FTTP is incontrovertibly much faster than FTTC, and is considered the gold standard of broadband connectivity in the UK, with national network builder Openreach now firmly backing the technology after years of indecision.

CityFibre’s case came about following a decision made by the ASA in November 2017, which it took after a review of the use of the word fibre in broadband advertising. The ASA said it believed the term fibre was not prioritised by consumers when buying broadband, and that people tended to believe it was just a buzzword used to describe any kind of fast broadband service.

The ASA produced a research study to confirm this view, which was challenged by CityFibre in a study of its own conducted in 2018. CityFibre CEO Greg Mesch branded FTTC “fake fibre” and appealed to the likes of BT, Sky and TalkTalk, which still sell vast quantities of FTTC contracts to consumers, to change their ways.

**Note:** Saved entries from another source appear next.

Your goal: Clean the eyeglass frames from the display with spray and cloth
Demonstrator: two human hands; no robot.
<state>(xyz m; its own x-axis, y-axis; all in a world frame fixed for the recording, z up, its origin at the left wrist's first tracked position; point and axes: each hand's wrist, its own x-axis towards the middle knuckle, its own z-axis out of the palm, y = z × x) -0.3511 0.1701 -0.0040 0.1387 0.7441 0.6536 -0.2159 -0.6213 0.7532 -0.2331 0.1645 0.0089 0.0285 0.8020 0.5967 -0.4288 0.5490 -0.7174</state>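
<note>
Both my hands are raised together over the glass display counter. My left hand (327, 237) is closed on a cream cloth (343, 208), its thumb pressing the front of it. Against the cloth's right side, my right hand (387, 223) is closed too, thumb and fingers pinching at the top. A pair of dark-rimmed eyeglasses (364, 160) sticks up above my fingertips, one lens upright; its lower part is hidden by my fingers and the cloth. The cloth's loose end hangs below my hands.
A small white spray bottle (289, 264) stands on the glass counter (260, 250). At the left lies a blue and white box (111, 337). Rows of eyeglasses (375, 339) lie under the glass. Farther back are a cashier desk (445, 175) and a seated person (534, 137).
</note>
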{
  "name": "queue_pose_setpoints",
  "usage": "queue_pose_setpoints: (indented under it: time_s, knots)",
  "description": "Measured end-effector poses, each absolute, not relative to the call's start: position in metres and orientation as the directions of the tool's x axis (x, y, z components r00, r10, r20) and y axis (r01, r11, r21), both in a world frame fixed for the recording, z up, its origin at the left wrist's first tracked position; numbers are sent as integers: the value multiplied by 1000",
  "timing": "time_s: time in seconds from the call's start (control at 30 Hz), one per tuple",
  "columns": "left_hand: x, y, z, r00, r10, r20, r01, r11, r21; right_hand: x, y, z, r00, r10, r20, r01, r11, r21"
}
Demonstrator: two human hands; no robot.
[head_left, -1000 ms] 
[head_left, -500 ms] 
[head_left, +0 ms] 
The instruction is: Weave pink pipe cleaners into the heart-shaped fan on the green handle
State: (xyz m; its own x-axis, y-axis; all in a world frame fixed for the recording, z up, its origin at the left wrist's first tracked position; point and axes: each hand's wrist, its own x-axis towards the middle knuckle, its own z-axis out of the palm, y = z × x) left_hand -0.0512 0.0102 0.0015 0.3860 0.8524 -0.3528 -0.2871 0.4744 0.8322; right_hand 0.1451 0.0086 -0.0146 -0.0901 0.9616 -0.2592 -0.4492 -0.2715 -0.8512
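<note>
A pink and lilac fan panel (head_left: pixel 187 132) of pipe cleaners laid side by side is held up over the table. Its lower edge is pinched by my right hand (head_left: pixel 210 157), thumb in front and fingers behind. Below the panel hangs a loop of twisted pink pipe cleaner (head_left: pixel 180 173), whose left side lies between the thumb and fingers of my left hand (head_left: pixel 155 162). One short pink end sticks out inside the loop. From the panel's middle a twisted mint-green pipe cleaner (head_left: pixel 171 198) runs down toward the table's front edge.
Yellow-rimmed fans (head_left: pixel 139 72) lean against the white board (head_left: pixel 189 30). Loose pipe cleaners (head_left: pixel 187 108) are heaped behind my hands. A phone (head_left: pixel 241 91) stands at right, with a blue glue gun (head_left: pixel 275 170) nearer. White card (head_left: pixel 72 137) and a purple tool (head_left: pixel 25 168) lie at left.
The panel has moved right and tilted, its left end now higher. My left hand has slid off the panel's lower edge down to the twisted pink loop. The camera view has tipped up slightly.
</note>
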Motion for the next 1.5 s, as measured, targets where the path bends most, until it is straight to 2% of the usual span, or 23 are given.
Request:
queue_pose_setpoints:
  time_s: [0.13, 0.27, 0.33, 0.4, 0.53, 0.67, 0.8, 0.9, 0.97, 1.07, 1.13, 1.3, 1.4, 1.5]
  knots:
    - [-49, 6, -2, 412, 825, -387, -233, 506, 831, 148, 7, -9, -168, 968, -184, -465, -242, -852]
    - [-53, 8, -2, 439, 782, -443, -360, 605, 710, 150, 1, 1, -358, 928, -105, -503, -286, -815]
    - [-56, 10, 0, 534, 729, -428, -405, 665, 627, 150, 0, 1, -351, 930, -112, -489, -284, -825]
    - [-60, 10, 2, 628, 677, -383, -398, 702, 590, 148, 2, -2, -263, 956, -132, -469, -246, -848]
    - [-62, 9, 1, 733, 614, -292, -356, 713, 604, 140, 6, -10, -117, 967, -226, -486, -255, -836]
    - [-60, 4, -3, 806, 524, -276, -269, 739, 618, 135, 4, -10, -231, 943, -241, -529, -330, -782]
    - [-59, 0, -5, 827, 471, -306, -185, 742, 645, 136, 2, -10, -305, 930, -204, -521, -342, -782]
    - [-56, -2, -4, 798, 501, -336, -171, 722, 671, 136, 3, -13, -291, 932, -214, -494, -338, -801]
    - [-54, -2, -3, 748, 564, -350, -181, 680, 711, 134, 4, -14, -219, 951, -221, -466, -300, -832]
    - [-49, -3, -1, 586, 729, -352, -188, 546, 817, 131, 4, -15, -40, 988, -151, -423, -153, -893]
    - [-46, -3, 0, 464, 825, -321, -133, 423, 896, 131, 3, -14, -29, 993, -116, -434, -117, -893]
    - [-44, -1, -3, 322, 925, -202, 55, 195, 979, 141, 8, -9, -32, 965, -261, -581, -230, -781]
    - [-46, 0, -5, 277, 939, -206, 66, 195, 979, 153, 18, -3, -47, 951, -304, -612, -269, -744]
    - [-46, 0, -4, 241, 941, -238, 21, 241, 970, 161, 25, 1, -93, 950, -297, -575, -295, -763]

CityFibre, which is currently building a consumer FTTP network with broadband services provided by Vodafone, won permission to challenge the ASA’s decision via a judicial review in June 2018.

In a statement, CityFibre’s Mesch said he was “disappointed” by the judgment handed down, and restated the core argument that it is not right for consumers to be misled into thinking copper-reliant connections constitute fibre broadband.

“The decision is particularly disappointing in light of the recent progress made in other countries which have restricted misleading advertising and established clear rules to distinguish full-fibre from inferior copper-based services. We are currently considering appealing the judgement and would like to thank the thousands of people that joined our campaign and signed our petition for change,” said Mesch.

“Full-fibre infrastructure is being deployed at pace in the UK and will soon be within reach of millions of consumers. We welcome government’s recognition of the need for clarity in broadband advertising to ensure consumers can make an informed choice.

“We are also encouraged by DCMS’s focus on this critical issue in its proposed Statement of Strategic Priorities. The technical benefits of full fibre infrastructure are unquestioned and we will continue to work closely with DCMS, Ofcom and the ASA to ensure consumers are able to distinguish full-fibre networks from copper-based alternatives,” he said.

“We welcome the court’s decision, which finds in the ASA’s favour on all grounds and dismisses CityFibre’s arguments,” said an ASA spokesperson.

“The review of the evidence we undertook to arrive at our position on the use of the term ‘fibre’ to describe part-fibre services in ads was based on robust methodology and open-minded analysis of all of the arguments.

“The process we followed to test if the average consumer is being misled by the use of the term ‘fibre’ to describe part-fibre services is the one we have used to protect UK consumers from misleading advertising for many years, and we are pleased that the court has supported our approach after a hard fought legal process.”